The US light duty vehicle fleet has been seeing record fleet mpg figures for the past 7 or 8 years. That decrease in demand, in some small part contributed to by the sale of PHEV and BEV vehicles, has had a small role in the reduction of gas prices.
Obviously global reduction in demand for oil products and the fact that domestic increases in production can only be exported as refined products have a role as well.

I agree EVs/PHEVs should be given some credit for lowering the price (see my response to Sven). I guess the media won’t touch it because it’s a little bit speculative. But more importantly, boring economic theory is hard to translate into exciting news. “If it bleeds it leads”; not “If it makes sense or is useful information it leads.” That’s just called “life” – most of the time (perhaps you see my slant: turn off the mainstream media news! 😉 )
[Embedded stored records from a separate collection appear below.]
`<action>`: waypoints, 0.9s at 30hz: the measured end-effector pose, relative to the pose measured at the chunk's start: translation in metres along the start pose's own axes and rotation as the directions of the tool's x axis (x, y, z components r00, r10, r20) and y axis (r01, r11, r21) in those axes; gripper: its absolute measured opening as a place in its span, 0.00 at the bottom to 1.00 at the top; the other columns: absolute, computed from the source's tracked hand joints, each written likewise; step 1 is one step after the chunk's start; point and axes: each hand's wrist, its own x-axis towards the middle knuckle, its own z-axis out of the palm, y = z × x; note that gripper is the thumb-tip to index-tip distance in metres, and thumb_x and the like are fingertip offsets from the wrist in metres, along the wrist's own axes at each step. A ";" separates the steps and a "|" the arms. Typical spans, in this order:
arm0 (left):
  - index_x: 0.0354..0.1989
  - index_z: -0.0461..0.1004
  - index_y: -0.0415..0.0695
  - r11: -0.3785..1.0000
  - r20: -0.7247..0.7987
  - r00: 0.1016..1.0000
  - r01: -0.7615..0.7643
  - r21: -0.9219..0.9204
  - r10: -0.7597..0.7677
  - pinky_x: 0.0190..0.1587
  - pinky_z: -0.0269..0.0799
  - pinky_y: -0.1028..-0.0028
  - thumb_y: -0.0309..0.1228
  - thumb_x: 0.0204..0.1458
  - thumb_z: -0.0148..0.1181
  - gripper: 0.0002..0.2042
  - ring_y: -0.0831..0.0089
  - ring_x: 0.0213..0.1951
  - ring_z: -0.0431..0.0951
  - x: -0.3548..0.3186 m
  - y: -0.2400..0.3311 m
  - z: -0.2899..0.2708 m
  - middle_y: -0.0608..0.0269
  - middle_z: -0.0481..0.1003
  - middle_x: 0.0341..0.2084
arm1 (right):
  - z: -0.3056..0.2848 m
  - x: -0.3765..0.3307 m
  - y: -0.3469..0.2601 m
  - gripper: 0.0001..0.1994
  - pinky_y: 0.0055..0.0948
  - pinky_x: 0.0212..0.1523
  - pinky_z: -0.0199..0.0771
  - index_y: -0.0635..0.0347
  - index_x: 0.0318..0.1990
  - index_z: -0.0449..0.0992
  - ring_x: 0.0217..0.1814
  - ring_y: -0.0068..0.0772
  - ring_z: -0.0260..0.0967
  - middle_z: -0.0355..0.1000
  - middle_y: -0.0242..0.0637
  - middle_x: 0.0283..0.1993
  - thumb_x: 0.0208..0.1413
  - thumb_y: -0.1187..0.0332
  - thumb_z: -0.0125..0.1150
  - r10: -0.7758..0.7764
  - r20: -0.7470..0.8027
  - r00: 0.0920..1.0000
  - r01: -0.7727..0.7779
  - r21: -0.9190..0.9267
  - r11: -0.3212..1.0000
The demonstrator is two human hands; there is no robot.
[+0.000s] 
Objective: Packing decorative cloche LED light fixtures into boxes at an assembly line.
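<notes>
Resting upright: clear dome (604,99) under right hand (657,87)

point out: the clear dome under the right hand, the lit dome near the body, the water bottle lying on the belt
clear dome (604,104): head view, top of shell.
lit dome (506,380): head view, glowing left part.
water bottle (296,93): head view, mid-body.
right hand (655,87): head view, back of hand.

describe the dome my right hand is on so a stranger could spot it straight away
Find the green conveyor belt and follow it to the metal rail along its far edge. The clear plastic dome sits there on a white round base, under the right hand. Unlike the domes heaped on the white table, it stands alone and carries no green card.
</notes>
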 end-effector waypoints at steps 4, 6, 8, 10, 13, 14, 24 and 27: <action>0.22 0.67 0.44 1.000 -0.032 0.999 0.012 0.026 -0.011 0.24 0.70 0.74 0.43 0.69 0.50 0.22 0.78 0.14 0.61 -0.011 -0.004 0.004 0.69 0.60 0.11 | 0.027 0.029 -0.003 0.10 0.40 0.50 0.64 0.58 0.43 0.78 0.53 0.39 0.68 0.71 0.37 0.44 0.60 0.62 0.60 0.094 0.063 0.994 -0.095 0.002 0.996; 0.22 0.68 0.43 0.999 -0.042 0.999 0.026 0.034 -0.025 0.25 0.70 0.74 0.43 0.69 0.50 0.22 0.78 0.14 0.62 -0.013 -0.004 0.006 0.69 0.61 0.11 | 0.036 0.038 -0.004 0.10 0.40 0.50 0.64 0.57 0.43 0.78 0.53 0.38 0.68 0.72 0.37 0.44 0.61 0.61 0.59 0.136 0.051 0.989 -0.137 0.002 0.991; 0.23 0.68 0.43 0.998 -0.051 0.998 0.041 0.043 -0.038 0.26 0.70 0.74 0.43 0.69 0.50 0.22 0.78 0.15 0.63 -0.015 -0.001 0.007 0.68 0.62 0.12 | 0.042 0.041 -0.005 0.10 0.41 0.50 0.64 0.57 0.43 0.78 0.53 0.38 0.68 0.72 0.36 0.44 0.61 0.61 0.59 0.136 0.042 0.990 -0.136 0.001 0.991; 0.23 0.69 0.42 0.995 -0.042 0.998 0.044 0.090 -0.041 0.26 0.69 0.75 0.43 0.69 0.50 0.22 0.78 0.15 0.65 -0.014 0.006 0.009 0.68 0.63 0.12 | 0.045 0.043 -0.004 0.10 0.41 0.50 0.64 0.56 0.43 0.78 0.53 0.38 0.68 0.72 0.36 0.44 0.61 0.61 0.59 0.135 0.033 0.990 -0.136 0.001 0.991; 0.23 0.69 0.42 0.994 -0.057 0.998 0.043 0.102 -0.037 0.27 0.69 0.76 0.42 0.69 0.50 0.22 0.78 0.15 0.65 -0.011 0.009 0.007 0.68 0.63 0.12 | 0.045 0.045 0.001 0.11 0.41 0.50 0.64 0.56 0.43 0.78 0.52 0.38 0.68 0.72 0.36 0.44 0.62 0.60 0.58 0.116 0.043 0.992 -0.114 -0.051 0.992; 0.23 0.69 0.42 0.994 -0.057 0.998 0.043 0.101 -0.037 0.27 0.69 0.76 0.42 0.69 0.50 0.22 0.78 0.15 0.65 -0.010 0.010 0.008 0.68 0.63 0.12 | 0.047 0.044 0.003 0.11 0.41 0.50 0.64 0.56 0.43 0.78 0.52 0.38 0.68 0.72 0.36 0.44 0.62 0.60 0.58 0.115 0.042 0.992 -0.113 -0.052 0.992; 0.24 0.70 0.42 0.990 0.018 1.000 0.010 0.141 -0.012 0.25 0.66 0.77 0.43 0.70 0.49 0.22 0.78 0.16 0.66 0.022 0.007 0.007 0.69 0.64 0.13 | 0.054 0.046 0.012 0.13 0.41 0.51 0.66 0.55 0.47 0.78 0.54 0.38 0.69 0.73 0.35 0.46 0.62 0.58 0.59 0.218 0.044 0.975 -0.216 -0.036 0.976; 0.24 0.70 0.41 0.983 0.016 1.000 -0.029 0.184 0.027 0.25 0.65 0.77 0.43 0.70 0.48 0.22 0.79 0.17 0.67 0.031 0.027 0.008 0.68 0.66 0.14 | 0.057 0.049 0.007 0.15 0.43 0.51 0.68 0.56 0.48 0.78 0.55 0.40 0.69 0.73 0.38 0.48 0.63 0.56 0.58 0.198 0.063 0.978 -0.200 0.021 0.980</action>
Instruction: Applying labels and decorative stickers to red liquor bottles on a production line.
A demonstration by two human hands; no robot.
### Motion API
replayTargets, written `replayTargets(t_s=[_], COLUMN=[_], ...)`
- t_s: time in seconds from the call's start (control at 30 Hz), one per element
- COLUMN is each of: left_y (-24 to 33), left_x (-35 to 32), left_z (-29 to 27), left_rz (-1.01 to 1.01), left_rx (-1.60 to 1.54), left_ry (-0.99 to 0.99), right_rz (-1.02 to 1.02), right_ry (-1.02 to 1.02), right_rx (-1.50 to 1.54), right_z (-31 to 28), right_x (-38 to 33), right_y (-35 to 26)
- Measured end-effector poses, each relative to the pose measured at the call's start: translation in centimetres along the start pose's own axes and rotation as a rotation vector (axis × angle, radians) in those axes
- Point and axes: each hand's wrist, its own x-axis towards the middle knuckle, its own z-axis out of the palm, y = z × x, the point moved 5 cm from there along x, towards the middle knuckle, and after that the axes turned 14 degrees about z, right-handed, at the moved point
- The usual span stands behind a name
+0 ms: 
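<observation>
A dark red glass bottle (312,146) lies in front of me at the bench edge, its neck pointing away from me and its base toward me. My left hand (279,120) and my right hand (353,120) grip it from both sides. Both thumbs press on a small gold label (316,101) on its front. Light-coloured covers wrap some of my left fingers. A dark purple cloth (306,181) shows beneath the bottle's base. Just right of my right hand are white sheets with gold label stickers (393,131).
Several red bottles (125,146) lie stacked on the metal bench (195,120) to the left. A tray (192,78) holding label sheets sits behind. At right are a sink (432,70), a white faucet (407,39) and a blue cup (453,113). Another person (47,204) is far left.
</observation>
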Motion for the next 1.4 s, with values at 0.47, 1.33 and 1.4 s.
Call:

Agreed the Volt is not intended to be direct competition to the Leaf. In a sense anything with wheels ‘competes’ with anything else with wheels! Of course the Volt and Leaf is closer than a Leaf and Hummer, so Volt ‘competes’ more than a Hummer, but is not in the same vehicle category.

According to your reported Model S sales, not only the Leaf passed the Volt, accounting for cumulative sales the Model S passed the PiP this month!

All EV sales correlates with incentive levels or perceived incentive levels…

Once the GA tax incentive changes, watch the LEAF sales fall..

Sadly, this is true. If Georgia kills their incredibly generous incentive programs, Atlanta will go from one of the leading EV markets to a mostly irrelevant one.

SCOTTY ,,We Need More Range! Captain! I Givin Er All She’s Got!